Saved data entries
= = =
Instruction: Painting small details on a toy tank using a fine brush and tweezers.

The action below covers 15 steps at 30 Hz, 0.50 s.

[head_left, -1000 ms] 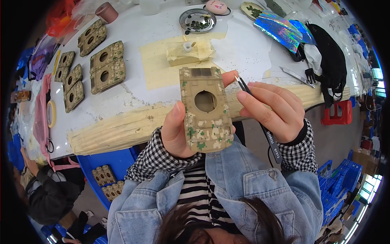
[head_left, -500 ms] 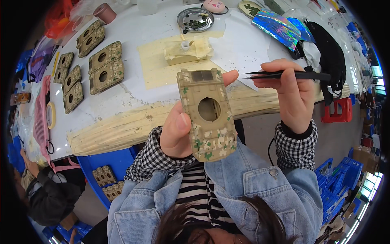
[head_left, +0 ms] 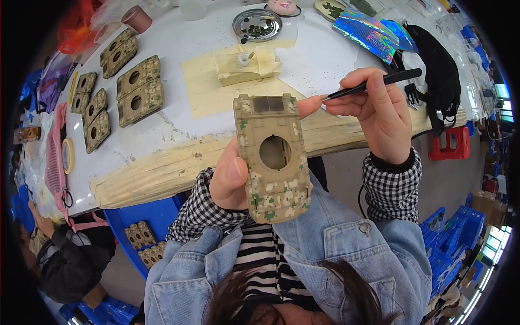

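Observation:
My left hand (head_left: 232, 176) grips a camouflage-painted model tank hull (head_left: 273, 187) from below, its thumb along the left edge and a fingertip showing past the upper right corner. The hull is tan with green and pale pixel patches, a round hole in its top and a dark panel at the far end. My right hand (head_left: 383, 111) pinches black tweezers (head_left: 374, 85), whose tips reach close to the left fingertip beside the hull. Whether the tips hold something is too small to tell.
Several similar hulls (head_left: 140, 92) lie at the table's left. Beyond my hands stand a taped block (head_left: 246, 76) with a small cup (head_left: 245, 58) and a round metal dish (head_left: 257, 24) of small dark parts. A blue bin (head_left: 122, 216) holds more pieces below. Another person's dark sleeve (head_left: 76, 260) shows at lower left.
The tweezers have tilted, tips lower and handle higher, and come nearer the left fingertip. My right hand moved slightly left and up. The hull shifted a little left and toward me.

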Motion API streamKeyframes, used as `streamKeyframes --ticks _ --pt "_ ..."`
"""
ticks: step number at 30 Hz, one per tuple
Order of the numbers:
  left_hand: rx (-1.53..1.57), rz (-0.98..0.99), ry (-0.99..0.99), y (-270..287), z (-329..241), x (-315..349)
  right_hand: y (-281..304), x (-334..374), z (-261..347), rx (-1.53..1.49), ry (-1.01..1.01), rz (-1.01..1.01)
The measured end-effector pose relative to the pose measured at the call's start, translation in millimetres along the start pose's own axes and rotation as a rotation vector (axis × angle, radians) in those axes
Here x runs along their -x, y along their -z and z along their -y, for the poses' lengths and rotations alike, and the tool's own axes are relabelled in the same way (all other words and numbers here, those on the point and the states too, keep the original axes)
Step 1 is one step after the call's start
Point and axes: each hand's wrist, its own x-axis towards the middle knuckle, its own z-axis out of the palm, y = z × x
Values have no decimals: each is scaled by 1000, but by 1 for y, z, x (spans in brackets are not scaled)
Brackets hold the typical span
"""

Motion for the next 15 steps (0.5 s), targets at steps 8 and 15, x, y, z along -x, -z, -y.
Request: streamKeyframes --ticks 8,15 --pt "-139 -37 56 -5 -7 -4 0 0 -1 -55 6 -1" --pt "-79 5 58 1 -6 -2 -1 -1 -4 -69 -3 -1"
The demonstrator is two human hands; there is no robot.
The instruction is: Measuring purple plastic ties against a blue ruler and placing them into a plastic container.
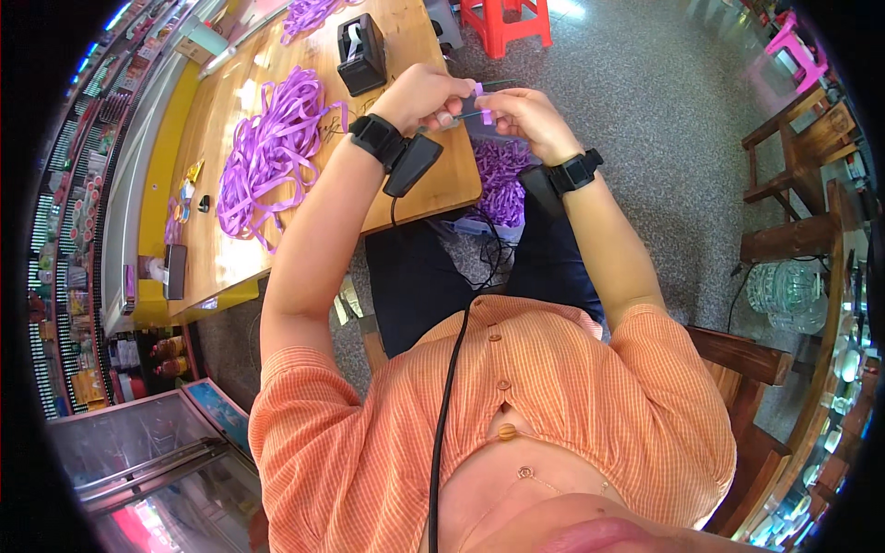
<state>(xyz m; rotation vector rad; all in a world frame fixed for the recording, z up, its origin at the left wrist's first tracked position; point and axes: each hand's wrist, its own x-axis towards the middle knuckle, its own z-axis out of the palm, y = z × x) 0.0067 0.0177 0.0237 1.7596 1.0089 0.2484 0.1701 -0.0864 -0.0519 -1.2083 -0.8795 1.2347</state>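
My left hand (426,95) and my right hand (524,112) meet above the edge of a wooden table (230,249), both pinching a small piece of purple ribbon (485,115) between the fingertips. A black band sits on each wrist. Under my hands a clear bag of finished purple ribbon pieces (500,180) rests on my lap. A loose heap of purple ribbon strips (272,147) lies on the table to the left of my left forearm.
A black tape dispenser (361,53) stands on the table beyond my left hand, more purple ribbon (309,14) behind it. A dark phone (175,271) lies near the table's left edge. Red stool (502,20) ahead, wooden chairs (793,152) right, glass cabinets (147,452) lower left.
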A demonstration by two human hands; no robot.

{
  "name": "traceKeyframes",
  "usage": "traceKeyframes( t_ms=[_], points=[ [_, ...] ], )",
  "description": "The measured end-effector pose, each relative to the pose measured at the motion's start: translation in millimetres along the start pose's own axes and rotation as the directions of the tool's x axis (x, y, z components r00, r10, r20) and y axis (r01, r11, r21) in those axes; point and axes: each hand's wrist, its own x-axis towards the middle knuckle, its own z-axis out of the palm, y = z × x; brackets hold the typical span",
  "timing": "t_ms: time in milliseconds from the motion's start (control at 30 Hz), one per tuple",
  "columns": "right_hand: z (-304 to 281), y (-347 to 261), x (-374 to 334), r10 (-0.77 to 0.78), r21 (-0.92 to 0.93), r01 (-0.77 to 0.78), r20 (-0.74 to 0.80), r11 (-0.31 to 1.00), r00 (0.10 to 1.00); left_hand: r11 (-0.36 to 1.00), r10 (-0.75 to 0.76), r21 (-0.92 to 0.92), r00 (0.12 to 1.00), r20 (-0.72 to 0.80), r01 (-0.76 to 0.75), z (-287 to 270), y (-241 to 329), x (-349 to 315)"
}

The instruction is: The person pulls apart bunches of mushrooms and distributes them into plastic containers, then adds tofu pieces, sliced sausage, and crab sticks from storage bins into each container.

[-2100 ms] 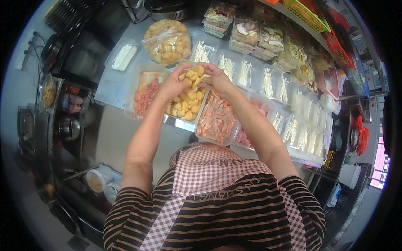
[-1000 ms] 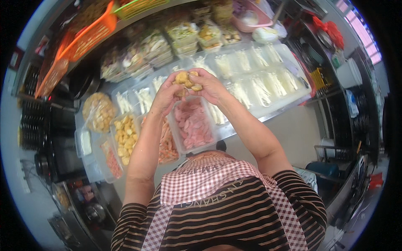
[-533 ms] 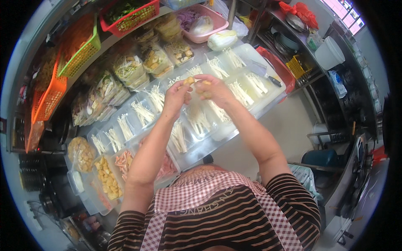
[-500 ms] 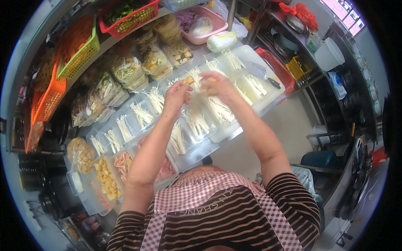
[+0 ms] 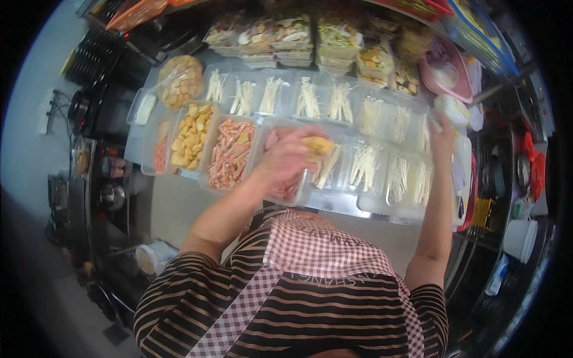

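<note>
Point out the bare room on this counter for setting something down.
A small patch of counter is bare at the left end, bordered by the white block's tray and the leftmost tub, plus a narrow steel strip before the mushroom trays. Crowded: the middle with those trays, the back with stacked containers.

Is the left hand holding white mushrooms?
No, the left hand holds golden-yellow food, unlike the white mushrooms lying in bundles to its right.

Shirt (image 5: 340, 310): black, tan stripes
Sleeves (image 5: 173, 292): striped, elbow-length
Apron (image 5: 328, 250): maroon-white check, dark lettering (image 5: 304, 234)
Straps (image 5: 239, 307): checked, seven and five o'clock
</note>
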Motion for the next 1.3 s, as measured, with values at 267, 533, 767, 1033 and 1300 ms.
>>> traceKeyframes(
  t_ms=[267,533,767,1033,1300],
  points=[
    [214,-256,-100,-0.65,0.407,0.508,0.454,0.759,0.609,0.719,0.568,0.691,0.637,-0.521,-0.076,-90,122,-161],
    [312,-305,-118,-0.657,0.164,0.807,0.681,0.568,0.324,0.031,0.583,0.89,0.715,-0.385,0.455,-158,175,-204],
    [313,-392,-100,-0.295,0.157,0.296,0.807,0.942,0.512,-0.017,0.526,0.909,0.777,-0.345,0.416,-168,169,-204],
    [399,-433,-126,-0.402,0.013,0.648,0.793,0.762,0.457,0.137,0.667,0.935,0.668,-0.332,0.328,-174,186,-213],
    [346,-423,-135,-0.201,0.424,-0.867,0.902,0.26,0.381,0.535,0.553,0.845,0.748,-0.368,0.02,-136,189,-189]
  ],
)
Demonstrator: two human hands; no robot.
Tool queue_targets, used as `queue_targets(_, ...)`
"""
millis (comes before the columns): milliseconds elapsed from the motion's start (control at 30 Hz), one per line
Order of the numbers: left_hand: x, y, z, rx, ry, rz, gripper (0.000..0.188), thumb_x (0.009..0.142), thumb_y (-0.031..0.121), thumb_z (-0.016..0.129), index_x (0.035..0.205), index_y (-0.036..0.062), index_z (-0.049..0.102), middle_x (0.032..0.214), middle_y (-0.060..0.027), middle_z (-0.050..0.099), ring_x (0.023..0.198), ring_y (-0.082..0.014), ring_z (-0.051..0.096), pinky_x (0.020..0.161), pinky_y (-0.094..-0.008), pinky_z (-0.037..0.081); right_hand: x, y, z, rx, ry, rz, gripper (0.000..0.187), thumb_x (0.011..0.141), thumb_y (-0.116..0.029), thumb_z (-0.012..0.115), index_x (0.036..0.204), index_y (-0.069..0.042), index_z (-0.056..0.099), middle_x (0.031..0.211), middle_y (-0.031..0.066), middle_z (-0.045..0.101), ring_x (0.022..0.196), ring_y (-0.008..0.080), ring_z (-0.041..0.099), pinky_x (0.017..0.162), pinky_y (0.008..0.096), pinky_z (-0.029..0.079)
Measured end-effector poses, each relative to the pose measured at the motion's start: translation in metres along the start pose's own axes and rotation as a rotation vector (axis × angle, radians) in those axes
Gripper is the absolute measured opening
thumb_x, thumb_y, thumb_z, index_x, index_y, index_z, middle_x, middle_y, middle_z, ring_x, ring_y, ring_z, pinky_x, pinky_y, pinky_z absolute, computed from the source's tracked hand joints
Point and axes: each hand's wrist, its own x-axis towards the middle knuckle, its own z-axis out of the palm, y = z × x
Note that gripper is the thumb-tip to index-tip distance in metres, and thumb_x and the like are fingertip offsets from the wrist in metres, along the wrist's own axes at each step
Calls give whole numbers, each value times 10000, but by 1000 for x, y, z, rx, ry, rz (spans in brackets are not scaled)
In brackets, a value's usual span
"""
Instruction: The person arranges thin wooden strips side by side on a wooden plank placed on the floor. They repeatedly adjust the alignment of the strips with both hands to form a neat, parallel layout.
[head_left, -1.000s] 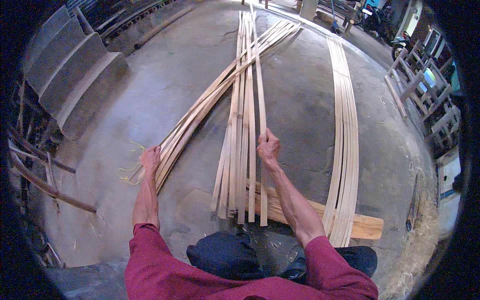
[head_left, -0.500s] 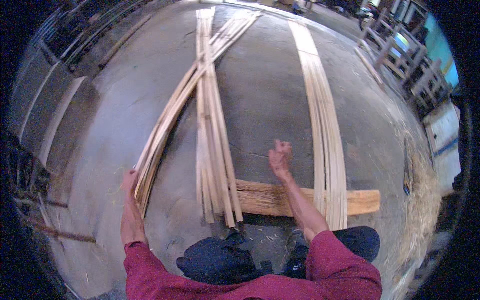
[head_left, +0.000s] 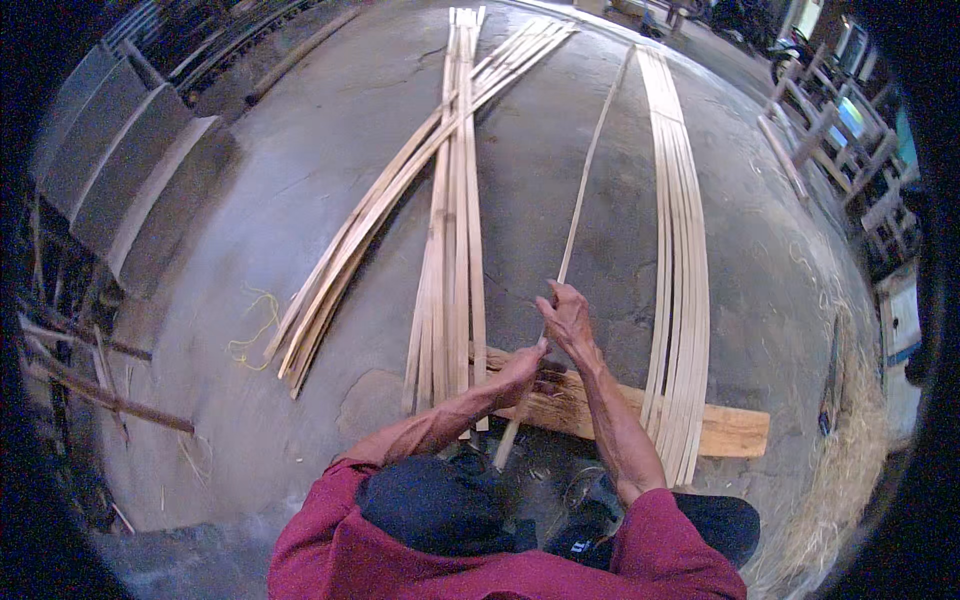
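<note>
A long, thin bamboo strip (head_left: 590, 180) runs from near my knees to the far part of the floor. My right hand (head_left: 570, 318) is closed around it in front of me. Closer to my body, my left hand (head_left: 520, 374) pinches the same strip, its thumb pointing forward. Below both hands lies a wooden plank (head_left: 735, 430), set crosswise on the floor. Left of the hands, one bundle of pale strips (head_left: 462, 210) lies lengthwise, and a slanting bundle (head_left: 350, 235) crosses it at the far end. To the right, a row of strips (head_left: 682, 230) rests over the plank.
Yellow string (head_left: 262, 325) lies by the slanting bundle's near end. Shavings (head_left: 850, 480) are heaped along the right side, near a wooden frame (head_left: 835, 135). Grey slabs (head_left: 165, 190) and rods (head_left: 110, 395) stand at left. My knees (head_left: 430, 505) are close below the plank.
My left hand has left the slanting bundle and come to the middle, onto a single strip. My right hand now grips that strip too. The view has shifted left.
</note>
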Motion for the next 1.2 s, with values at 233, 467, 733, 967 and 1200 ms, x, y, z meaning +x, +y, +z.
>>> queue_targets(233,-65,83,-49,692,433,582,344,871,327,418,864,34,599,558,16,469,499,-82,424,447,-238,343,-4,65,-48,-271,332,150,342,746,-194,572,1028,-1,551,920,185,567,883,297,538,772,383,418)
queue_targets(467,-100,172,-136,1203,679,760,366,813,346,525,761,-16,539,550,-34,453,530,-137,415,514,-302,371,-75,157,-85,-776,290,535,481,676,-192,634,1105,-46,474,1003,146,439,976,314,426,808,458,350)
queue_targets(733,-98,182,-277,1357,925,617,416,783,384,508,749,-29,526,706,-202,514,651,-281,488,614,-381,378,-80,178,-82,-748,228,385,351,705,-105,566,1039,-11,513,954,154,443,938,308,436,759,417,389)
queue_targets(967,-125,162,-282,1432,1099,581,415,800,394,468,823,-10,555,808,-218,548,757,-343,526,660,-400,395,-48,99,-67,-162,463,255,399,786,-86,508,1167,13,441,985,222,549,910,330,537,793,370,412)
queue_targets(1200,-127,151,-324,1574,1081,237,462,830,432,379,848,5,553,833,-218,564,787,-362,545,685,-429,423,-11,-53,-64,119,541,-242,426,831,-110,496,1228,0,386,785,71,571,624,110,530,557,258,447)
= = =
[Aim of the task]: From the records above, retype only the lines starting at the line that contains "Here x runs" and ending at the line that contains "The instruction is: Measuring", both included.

[Solved exercise]:
Here x runs along their -x, y along their -z and z along their -y, for the poses' lengths and rotations alike, and the tool's own axes are relabelled in the same way (all other words and numbers here, those on the point and the states too, keep the original axes)
Step 1 is one step after the call's start
Point and axes: each hand's wrist, its own x-axis towards the middle knuckle, its own z-axis out of the palm, y = z × x
Values have no decimals: each is scaled by 1000, but by 1 for y, z, x (spans in brackets are not scaled)
Brackets hold the typical span
"""

Motion for the next 15 steps (0.5 s), targets at steps 8 and 15, x, y, z along -x, -z, -y.
Request: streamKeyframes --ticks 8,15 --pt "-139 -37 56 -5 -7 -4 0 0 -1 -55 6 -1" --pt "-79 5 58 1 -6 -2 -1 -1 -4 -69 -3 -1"
The demonstrator is two human hands; there is no robot.
The instruction is: Measuring purple plastic ties against a blue ruler and placing them into a plastic container.

The answer requires no further additions.